**YOUR TASK**: Say how many lines of the data below have the word "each" in them. Add nothing else.
● ● ●
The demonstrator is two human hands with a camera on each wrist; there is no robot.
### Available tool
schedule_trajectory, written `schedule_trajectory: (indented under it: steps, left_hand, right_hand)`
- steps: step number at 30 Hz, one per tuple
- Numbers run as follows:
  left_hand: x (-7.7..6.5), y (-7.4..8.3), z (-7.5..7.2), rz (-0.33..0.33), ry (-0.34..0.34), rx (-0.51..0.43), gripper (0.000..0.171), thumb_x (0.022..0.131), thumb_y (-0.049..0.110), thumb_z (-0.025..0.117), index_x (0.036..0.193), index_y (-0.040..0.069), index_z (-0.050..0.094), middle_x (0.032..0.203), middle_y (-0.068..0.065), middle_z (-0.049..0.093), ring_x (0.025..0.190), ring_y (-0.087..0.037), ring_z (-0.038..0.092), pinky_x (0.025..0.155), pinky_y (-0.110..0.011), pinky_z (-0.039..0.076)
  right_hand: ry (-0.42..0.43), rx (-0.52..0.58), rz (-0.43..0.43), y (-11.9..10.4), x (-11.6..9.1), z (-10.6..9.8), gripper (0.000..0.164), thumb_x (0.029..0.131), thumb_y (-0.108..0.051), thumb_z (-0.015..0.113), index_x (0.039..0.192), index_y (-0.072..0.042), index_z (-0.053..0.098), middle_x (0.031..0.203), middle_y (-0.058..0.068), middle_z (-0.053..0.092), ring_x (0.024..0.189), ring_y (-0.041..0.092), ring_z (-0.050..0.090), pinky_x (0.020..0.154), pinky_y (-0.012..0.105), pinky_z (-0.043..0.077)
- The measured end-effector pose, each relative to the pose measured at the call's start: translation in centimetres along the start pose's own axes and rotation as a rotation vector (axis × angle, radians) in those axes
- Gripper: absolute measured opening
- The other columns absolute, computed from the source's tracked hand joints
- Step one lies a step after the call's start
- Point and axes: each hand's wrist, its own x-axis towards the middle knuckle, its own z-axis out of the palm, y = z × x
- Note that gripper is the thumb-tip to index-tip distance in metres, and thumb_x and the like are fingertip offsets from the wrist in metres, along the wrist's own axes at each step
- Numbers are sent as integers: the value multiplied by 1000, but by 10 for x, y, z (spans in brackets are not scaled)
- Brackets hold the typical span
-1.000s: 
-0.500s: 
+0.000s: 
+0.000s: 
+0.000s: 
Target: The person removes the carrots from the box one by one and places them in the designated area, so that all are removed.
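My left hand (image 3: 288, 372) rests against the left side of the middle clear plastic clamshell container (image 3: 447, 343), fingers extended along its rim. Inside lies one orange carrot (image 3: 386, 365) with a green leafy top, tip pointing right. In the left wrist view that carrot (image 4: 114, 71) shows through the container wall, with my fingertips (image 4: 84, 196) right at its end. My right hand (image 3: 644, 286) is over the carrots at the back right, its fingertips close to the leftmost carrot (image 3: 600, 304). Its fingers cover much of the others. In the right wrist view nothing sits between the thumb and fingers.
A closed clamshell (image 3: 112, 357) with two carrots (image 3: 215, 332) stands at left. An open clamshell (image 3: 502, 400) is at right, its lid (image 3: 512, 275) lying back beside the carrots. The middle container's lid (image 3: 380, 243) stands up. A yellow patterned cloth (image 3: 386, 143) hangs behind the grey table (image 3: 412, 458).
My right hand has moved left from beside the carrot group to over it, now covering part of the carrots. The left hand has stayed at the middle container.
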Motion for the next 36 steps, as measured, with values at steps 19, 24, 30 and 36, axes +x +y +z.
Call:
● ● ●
**OUTPUT FOR THIS TASK**: 4